The bia hoi joints on Co Tan (now Trang Tien), Nguyen Bieu, Cau Giay, Thuy Ta (on Hoan Kiem Lake), Mo, Vong and Hang Bai were always crowded. As the demand became greater, shops made their own rules for bia drinkers — which customers always followed. In the 1970s, says Tien, some shops didn’t sell beer by itself, but instead sold it together with goods left in stock such as peanuts, raw vegetables and even toys for children.
“In October 1974, Quan Thanh Department Store was selling ‘lion’s heads’ [a toy model of the heads used in lion dances] for children to play with during the Full Moon Festival,” writes Tien. “But they had so many left unsold that they teamed up with the Nguyen Bieu beer joint to get rid of the extra lion’s heads by selling them to people who bought beer. Four glasses of beer came with a small lion’s head; six glasses of beer came with a big one… The beer joint became just like a toy manufacturer, packed with lion’s heads.”
At the time, there weren’t a great variety of beer snacks, but what was available was quite unique. Peanuts, papaya salad, fried tofu with shrimp paste, boiled snails — all were popular complements. Most of the snacks were sold by hawkers or street vendors nearby.
During this period, dog meat started to become popular in the bia hoi joints. Tien remembers that, during his student life, he often rode buses with dog meat dealers coming into Hanoi from the suburbs.
“They laid the dog meat all over the floor on the bus,” he recalls. “When the bus dropped them on Phan Chu Trinh, where they had already parked their bikes, the dog meat was taken out and delivered to stores around the city, many of which were bia hoi vendors.”
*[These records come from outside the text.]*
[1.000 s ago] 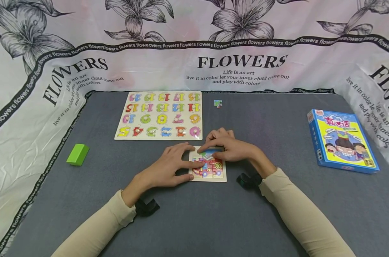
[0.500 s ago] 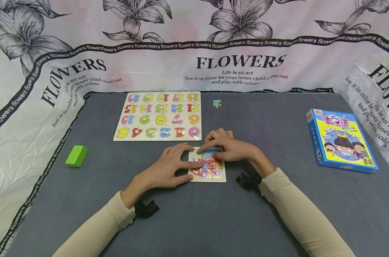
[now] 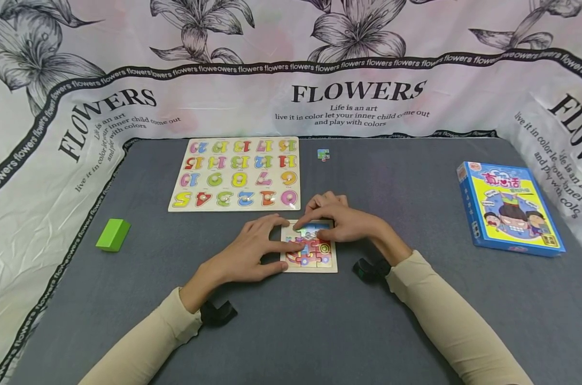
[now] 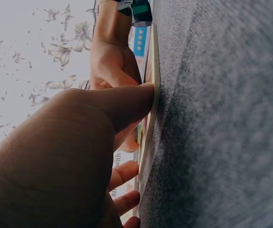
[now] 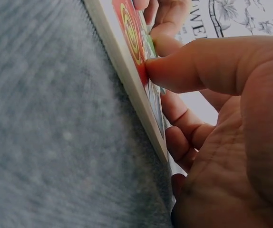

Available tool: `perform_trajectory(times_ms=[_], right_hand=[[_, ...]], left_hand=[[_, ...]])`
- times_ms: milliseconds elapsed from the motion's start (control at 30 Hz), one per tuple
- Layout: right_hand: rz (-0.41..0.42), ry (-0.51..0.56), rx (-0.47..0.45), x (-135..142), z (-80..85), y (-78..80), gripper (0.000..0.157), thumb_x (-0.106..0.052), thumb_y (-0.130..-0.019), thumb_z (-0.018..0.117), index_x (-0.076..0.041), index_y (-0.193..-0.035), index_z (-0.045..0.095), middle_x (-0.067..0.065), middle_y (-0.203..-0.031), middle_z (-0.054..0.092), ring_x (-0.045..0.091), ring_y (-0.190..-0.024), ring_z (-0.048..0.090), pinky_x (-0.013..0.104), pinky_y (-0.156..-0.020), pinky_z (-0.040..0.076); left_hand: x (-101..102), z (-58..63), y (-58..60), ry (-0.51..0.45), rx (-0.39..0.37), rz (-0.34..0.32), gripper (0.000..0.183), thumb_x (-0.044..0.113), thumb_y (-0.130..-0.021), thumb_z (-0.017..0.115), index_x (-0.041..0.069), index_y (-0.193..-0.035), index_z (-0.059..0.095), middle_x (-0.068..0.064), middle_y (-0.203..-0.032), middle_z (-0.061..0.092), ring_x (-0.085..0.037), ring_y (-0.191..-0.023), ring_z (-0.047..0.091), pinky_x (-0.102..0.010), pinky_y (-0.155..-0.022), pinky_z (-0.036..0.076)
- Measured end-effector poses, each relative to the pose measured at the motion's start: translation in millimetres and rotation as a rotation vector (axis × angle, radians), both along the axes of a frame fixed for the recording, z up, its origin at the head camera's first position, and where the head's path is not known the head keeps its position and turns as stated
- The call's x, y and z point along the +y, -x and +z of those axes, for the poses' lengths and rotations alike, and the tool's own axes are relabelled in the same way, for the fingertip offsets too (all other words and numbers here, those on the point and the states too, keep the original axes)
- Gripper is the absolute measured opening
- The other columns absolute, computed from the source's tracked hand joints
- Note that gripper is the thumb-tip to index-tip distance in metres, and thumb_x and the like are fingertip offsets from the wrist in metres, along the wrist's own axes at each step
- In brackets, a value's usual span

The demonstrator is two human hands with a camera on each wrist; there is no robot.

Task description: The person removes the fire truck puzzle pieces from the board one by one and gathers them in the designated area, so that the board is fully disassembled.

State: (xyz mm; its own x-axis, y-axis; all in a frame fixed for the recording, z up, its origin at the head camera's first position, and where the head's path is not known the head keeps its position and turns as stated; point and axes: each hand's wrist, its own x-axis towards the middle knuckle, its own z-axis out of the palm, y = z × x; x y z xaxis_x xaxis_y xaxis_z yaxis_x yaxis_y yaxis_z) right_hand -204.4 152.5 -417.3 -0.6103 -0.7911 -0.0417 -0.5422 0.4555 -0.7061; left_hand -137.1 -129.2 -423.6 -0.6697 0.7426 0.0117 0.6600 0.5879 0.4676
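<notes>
A small wooden jigsaw board (image 3: 315,270) with a red vehicle picture lies flat at the middle of the table. My left hand (image 3: 245,254) rests at its left side, fingers extended. The thumb is on the frame's edge and the index finger on the pieces. From the right, my right hand (image 3: 346,222) pinches a blue-and-green puzzle piece (image 3: 310,232) between thumb and index finger, over the upper part of the picture. Its other fingers are curled. In the right wrist view the thumb (image 5: 167,71) meets the picture surface; fingers cover part of the piece.
Behind the hands lies a number puzzle board (image 3: 235,174), upside down to me. A loose jigsaw piece (image 3: 323,154) sits to its right. There is a green block (image 3: 113,235) at left and a blue-and-yellow box (image 3: 512,211) at right. A flower-printed cloth (image 3: 252,101) hangs behind the table.
The whole scene shifts slightly left in the head view. Both hands keep the same places on the jigsaw board.
</notes>
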Motion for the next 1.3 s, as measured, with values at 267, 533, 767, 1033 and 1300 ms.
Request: perform_trajectory(times_ms=[267,533,767,1033,1300], right_hand=[[0.002,0.023,0.007,-1.5,0.6,-0.3,0.047,-0.006,-0.087,0.065,-0.033,-0.126,0.073,-0.005,-0.109,0.057,0.019,-0.093,0.032,0.044,-0.084,0.013],[0.006,0.025,0.024,-1.7,0.1,0.0,0.048,-0.012,-0.087,0.07,-0.031,-0.13,0.07,-0.008,-0.106,0.06,0.019,-0.087,0.033,0.042,-0.082,0.014],[-0.025,0.06,-0.012,-2.0,0.2,0.0,0.041,-0.015,-0.086,0.078,-0.024,-0.125,0.069,-0.006,-0.107,0.064,0.017,-0.091,0.037,0.043,-0.087,0.016],[-0.026,0.057,0.002,-1.1,0.1,0.6,0.039,-0.016,-0.086,0.08,-0.025,-0.123,0.072,-0.006,-0.106,0.066,0.017,-0.091,0.04,0.042,-0.087,0.017],[-0.033,0.039,0.019,-1.8,2.0,0.5,0.038,-0.017,-0.087,0.08,-0.025,-0.123,0.074,-0.005,-0.103,0.066,0.018,-0.089,0.041,0.042,-0.086,0.018]], left_hand=[[-0.3,0.3,-0.5,-0.001,0.002,0.0,0.048,0.042,-0.098,0.064,0.044,-0.145,0.054,-0.005,-0.16,0.034,-0.028,-0.151,0.025,-0.059,-0.116,0.024],[-0.3,-0.3,-1.0,0.0,-0.007,0.008,0.048,0.042,-0.098,0.064,0.044,-0.145,0.054,-0.005,-0.16,0.034,-0.028,-0.151,0.024,-0.058,-0.116,0.023],[-0.6,-1.1,-1.3,-0.008,-0.001,0.003,0.048,0.04,-0.098,0.065,0.043,-0.145,0.055,-0.006,-0.159,0.036,-0.028,-0.151,0.026,-0.059,-0.115,0.024],[-0.4,-0.6,-1.7,-0.001,-0.008,0.008,0.048,0.04,-0.097,0.065,0.043,-0.145,0.055,-0.006,-0.159,0.036,-0.028,-0.151,0.025,-0.059,-0.116,0.024],[0.1,-0.8,-1.4,0.023,-0.014,0.014,0.05,0.042,-0.097,0.065,0.045,-0.145,0.054,-0.005,-0.16,0.034,-0.028,-0.152,0.024,-0.058,-0.117,0.023]])
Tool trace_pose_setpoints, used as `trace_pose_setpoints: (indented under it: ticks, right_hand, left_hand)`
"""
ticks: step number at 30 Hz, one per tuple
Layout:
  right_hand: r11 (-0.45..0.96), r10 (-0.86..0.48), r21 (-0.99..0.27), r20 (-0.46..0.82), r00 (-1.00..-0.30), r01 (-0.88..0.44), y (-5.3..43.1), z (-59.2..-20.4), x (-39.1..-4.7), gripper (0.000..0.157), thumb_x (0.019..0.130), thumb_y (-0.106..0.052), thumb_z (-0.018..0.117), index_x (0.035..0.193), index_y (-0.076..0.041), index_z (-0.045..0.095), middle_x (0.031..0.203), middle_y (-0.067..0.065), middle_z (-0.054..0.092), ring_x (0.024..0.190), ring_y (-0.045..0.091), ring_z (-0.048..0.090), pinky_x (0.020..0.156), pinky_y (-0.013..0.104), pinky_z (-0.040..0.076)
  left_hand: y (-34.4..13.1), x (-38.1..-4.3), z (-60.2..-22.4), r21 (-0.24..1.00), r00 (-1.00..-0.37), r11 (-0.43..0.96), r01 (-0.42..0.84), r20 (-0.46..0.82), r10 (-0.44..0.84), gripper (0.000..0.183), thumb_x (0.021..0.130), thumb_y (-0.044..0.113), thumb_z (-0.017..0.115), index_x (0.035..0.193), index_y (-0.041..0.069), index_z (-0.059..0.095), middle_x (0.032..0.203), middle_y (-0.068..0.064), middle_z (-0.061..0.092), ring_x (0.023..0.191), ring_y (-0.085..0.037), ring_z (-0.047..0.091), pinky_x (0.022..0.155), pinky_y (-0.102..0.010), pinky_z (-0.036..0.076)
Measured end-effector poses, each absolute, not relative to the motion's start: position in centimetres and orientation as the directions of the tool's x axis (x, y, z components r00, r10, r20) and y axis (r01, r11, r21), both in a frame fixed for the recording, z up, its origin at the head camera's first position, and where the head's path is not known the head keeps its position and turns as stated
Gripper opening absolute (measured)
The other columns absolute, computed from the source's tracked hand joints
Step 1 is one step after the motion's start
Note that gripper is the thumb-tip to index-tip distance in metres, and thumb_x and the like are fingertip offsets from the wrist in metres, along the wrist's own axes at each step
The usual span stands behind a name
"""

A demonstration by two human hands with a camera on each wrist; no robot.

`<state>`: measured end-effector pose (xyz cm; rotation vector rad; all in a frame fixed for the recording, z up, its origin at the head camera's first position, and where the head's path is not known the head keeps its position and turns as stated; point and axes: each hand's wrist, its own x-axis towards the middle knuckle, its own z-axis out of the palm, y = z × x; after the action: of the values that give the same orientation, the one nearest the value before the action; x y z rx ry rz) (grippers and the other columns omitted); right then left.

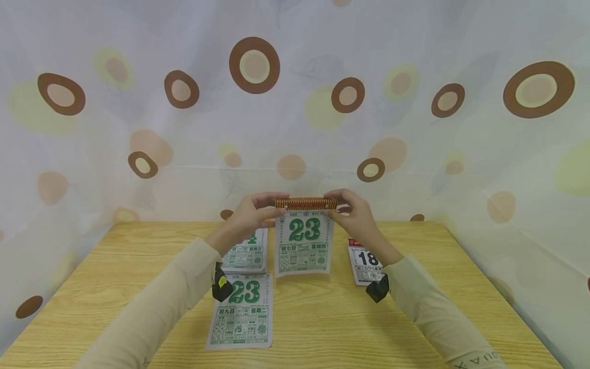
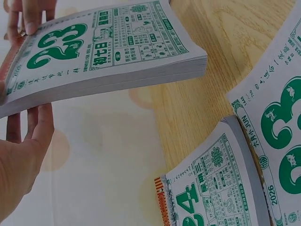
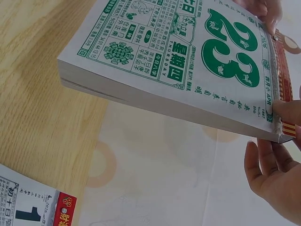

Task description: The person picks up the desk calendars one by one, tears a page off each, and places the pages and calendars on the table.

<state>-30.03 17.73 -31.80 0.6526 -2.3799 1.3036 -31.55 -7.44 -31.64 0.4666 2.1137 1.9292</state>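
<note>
A thick tear-off wall calendar [image 1: 304,248] with a large green 23 is held up above the table, its striped red-and-gold binding [image 1: 306,204] uppermost. My left hand [image 1: 249,214] grips the binding's left end, thumb in front and fingers behind. At the other end, my right hand [image 1: 355,212] pinches it the same way. Both wrist views show the thick stack of pages [image 2: 117,82] [image 3: 155,101] between the hands. Beneath my left arm, another green calendar [image 1: 246,256] showing 24 lies partly hidden. Just nearer is a sheet [image 1: 241,318] with a green 23.
To the right, a smaller calendar [image 1: 364,264] with a black 18 and a red top lies on the table, partly covered by my right wrist. The wood-grain table [image 1: 332,328] ends at a pale curtain [image 1: 295,128] patterned with brown rings.
</note>
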Motion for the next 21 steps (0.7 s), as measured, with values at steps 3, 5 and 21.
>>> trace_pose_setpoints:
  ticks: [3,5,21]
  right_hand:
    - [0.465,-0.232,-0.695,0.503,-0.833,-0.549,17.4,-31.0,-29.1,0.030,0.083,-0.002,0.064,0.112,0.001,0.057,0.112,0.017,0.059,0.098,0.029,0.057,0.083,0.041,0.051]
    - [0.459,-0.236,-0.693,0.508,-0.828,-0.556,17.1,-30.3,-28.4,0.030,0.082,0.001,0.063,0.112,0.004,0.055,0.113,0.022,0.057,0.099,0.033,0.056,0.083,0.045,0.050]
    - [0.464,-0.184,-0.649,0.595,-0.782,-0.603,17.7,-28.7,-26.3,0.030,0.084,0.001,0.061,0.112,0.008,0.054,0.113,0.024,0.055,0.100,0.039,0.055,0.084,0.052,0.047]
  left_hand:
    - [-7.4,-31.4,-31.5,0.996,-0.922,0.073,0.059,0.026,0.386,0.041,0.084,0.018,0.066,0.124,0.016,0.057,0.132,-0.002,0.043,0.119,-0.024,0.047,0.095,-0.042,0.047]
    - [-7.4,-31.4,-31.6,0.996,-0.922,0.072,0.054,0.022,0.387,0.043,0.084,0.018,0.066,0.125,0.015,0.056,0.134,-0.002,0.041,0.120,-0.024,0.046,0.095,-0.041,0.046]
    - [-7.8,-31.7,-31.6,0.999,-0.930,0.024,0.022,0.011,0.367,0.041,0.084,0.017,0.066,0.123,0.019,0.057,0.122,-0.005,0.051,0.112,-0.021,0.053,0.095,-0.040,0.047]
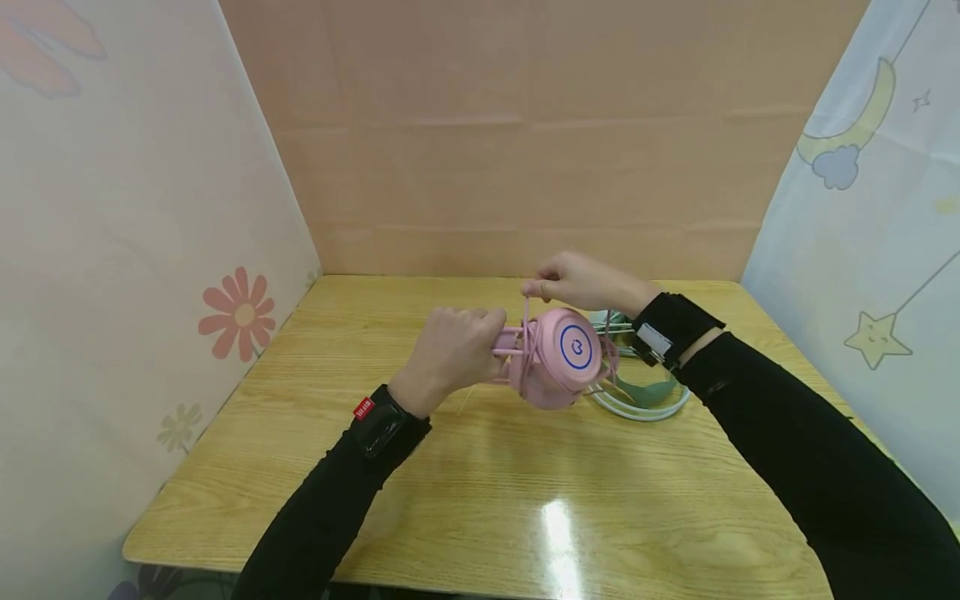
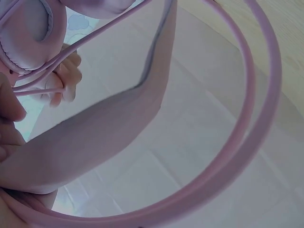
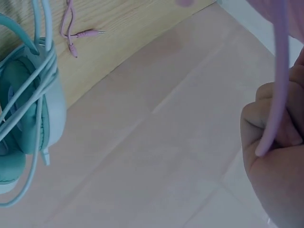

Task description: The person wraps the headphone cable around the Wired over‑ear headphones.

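Pink headphones (image 1: 577, 346) are held up above the table, one round ear cup with a blue ring mark facing me. My left hand (image 1: 453, 350) grips them by the band side; in the left wrist view the wide headband (image 2: 95, 137) and thin pink hoops run out from its fingers. A pink cable (image 1: 527, 310) is wound about the cups. Above them, my right hand (image 1: 581, 279) pinches a strand of that cable between thumb and fingers. In the right wrist view, slim pink plugs (image 3: 88, 33) hang from a cable end.
Teal-and-white headphones (image 1: 648, 392), with their cable wrapped round them, lie on the wooden table (image 1: 360, 500) behind and right of the pink pair, partly hidden by my right forearm. Patterned side sheets and a plain back sheet (image 1: 525, 142) enclose the table.
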Demonstrator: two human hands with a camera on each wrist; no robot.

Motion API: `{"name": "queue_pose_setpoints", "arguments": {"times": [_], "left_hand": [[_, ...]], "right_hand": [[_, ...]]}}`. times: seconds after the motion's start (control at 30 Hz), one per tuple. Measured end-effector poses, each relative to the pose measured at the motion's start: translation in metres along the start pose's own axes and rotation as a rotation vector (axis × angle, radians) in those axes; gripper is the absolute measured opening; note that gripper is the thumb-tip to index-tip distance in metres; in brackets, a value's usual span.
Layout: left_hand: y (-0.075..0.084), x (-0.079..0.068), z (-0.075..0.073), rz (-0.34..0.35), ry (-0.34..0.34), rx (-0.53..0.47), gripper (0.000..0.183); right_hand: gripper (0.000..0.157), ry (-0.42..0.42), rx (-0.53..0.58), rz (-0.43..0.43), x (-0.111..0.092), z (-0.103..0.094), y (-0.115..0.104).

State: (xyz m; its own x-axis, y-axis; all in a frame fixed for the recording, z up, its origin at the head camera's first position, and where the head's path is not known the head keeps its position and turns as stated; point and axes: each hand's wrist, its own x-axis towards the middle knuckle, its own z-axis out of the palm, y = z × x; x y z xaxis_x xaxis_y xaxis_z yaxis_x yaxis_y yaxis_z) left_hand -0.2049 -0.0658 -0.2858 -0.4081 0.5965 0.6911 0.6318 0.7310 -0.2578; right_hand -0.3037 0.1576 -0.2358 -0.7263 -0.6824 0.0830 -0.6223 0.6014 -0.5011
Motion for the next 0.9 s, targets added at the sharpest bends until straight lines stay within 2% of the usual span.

The glasses used for bia hoi also have a story. At first the beer was served in a 500ml ridged glass — made from the shards of other broken glasses, they were often light green or white, with bubbles visible through the glass layer. When glass was difficult to produce due to the war, big ceramic containers were used instead. They were so thick and heavy that they were called coc vai — ‘heavy glasses’.
In 1971, glasses were reintroduced, but this time they were smaller, holding about 300ml of beer. The word coc vai, however, has remained.
Today, restaurants like Backyard Bia Hoi (a trendy spot on Quang Khanh, Tay Ho, Hanoi) use coc vai to serve bia hoi — a nice little touch that harkens back to the Subsidy Era.
Bia Hoi Today
Although bia hoi can be found all over Vietnam, it remains very much a part of the unique character of Hanoi. Shops are open in every neighbourhood, and young people come to the Old Quarter to meet friends over a few glasses of beer.
Tien, however, rarely drinks bia hoi anymore. He thinks the beer has lost its original taste because many joints have mixed it with low quality beer or poor home-brewed versions.
“The beer is now the same everywhere,” he says. “It doesn’t have the same essence any more. It’s just cold and fermented, that’s all.”
To him, the best atmosphere for drinking bia hoi was in the past. It was a time where people drank slowly and quietly — you seldom saw any drunk people.
“We didn’t have enough beer to drink, let alone enough to get drunk.”